WACO, Texas – Mission Waco serves dozens of people who are homeless in the Waco area.
With more and more positive cases of COVID-19 being confirmed everyday in McLennan County alone, they are pro-actively exploring alternate ways to help the homeless in case anyone is infected with the virus.
“What we do for the homeless is, really, what we’ve zeroed in on and focused programmatically because they’re some of the most complex issues that we’re really facing during this epidemic here,” says John Calaway, Mission Waco Executive Director.
Serving the homeless year round for Mission Waco typically involves health, finance, nutrition, security, and overall wellness – but with the rise of COVID-19, Calaway says more variables must be considered.
Not just the wellness of the homeless – but the overall health and safety of Waco’s general population, as well.
So to better address the matter, the shelter that normally operates in the evening has been transformed to a 24-hour shelter.
“They don’t have a home to go to like I do or like you do. Perhaps like many of us in Waco.

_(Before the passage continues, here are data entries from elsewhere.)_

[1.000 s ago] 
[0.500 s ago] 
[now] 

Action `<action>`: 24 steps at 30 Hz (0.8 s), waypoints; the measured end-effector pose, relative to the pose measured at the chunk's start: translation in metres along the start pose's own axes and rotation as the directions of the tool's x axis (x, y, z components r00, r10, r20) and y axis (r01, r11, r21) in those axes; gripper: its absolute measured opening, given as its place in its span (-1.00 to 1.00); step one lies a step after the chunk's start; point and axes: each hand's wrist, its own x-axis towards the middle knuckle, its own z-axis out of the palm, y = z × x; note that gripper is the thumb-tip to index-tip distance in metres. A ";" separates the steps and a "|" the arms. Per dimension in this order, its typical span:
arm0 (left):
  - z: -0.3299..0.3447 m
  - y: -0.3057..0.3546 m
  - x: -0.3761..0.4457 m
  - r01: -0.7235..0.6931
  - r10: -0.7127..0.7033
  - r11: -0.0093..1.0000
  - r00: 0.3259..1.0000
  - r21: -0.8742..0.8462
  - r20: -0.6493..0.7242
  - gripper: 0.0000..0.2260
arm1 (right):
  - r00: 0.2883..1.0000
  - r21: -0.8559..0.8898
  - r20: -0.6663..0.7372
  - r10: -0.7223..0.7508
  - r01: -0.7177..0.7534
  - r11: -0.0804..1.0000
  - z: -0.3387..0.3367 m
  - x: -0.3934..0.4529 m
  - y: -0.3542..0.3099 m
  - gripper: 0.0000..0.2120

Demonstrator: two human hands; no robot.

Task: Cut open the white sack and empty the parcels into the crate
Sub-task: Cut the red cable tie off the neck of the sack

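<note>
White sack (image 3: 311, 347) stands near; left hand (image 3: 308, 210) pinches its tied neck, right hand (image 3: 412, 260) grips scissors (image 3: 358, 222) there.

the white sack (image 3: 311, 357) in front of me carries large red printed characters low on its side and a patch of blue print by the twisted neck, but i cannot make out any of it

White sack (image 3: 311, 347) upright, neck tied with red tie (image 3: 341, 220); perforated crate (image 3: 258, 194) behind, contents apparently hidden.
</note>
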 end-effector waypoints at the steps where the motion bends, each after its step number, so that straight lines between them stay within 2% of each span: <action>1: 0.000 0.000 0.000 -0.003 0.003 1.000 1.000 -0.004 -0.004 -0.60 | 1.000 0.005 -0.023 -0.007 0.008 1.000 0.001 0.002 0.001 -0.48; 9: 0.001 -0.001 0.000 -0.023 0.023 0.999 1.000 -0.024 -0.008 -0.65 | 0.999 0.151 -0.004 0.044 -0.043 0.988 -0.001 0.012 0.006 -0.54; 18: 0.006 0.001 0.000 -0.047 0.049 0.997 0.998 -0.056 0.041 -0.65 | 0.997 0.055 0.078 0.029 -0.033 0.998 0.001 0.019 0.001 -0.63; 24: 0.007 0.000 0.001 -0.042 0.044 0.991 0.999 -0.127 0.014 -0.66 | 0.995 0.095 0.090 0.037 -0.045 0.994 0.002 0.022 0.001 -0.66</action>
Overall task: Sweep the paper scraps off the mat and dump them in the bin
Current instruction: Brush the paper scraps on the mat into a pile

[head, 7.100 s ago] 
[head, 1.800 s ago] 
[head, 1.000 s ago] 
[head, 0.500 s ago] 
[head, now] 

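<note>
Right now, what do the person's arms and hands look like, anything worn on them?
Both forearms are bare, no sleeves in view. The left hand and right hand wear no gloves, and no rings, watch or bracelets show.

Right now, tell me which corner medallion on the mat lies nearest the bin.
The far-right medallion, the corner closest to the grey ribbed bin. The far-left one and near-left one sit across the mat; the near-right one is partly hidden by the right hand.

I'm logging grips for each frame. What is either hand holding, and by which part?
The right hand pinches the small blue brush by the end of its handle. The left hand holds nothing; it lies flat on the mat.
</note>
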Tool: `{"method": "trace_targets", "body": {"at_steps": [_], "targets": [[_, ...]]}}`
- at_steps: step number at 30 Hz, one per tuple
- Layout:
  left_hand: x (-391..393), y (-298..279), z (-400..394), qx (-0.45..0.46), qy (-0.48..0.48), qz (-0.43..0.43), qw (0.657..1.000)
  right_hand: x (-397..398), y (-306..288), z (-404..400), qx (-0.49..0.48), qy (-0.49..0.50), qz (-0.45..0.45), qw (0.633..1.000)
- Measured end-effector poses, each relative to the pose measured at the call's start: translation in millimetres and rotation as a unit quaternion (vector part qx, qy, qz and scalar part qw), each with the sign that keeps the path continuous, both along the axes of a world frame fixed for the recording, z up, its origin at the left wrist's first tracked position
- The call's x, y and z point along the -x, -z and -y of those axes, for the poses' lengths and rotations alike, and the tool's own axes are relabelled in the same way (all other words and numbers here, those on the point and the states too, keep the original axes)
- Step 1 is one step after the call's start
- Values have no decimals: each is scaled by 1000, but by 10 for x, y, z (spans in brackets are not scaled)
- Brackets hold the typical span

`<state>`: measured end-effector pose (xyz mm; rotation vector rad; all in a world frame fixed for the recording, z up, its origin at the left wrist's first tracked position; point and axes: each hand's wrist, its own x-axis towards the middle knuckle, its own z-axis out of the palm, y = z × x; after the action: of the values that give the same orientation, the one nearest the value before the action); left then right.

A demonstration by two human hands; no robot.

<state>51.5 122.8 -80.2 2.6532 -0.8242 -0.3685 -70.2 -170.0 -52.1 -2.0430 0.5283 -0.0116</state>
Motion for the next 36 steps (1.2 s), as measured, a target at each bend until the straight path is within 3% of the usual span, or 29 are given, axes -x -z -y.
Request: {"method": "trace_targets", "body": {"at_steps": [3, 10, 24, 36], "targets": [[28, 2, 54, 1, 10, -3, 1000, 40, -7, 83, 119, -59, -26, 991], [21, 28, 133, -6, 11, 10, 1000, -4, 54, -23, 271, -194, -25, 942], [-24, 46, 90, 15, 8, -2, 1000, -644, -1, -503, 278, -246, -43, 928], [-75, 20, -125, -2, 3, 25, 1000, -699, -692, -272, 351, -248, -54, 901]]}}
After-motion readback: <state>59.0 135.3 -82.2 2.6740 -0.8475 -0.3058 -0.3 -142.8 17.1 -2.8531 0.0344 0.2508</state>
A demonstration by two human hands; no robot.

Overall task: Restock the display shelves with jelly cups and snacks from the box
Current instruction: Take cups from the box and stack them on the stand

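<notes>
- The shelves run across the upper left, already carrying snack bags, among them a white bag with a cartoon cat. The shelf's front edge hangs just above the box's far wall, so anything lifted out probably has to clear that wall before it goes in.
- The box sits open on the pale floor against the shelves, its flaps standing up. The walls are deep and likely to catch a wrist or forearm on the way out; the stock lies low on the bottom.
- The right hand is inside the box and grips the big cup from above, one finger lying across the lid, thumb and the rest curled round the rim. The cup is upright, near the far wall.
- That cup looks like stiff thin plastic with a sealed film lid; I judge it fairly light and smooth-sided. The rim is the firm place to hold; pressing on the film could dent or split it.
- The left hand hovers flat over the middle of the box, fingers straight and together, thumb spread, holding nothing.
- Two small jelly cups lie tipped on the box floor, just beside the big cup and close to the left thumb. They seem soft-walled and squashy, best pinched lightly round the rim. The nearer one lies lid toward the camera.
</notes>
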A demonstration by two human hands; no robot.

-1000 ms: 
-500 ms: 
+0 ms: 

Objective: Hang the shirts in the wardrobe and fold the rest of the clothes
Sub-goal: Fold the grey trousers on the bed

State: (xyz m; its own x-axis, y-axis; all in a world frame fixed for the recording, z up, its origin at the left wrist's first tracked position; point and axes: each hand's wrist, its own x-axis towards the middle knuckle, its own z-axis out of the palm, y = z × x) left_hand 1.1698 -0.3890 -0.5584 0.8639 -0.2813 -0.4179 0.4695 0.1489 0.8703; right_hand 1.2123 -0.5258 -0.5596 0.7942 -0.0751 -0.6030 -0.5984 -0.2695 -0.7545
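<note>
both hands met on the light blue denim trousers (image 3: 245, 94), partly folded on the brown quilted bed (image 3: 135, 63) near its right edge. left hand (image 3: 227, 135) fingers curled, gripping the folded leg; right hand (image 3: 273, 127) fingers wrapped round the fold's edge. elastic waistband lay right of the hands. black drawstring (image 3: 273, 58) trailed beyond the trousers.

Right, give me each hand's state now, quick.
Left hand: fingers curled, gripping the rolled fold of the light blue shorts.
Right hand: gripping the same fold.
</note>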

And so, they can’t self-quarantine for 14 days and wait for test results back,” says Calaway.
The organization has been talking with physicians in town, medical providers, as well as other city governments like Dallas – who recently secured 50 hotel rooms at a local hotel to house those who are symptomatic.
Mission Waco ideally wants to follow this model.
“When somebody comes to us and says, ‘I’ve been exposed to this virus’ or ‘exposed to somebody who has a confirmed case but I’m not showing any symptoms’, Well, I don’t want them in the regular population sleeping in the same rooms that the rest of my group does,” he says.
But this hasn’t come without some bumps in the road.
Not many hotels have been showing a willingness to have the homeless stay there – and for the ones that are open to the idea, they still need to work out the number of rooms available for them to use.
A short-term solution the group is working on is having a small group of different area-hotels to house their people.
“Having one hotel room per one symptomatic person who is struggling with homelessness really is the way forward, so our board of directors agreed with that,” says Calaway.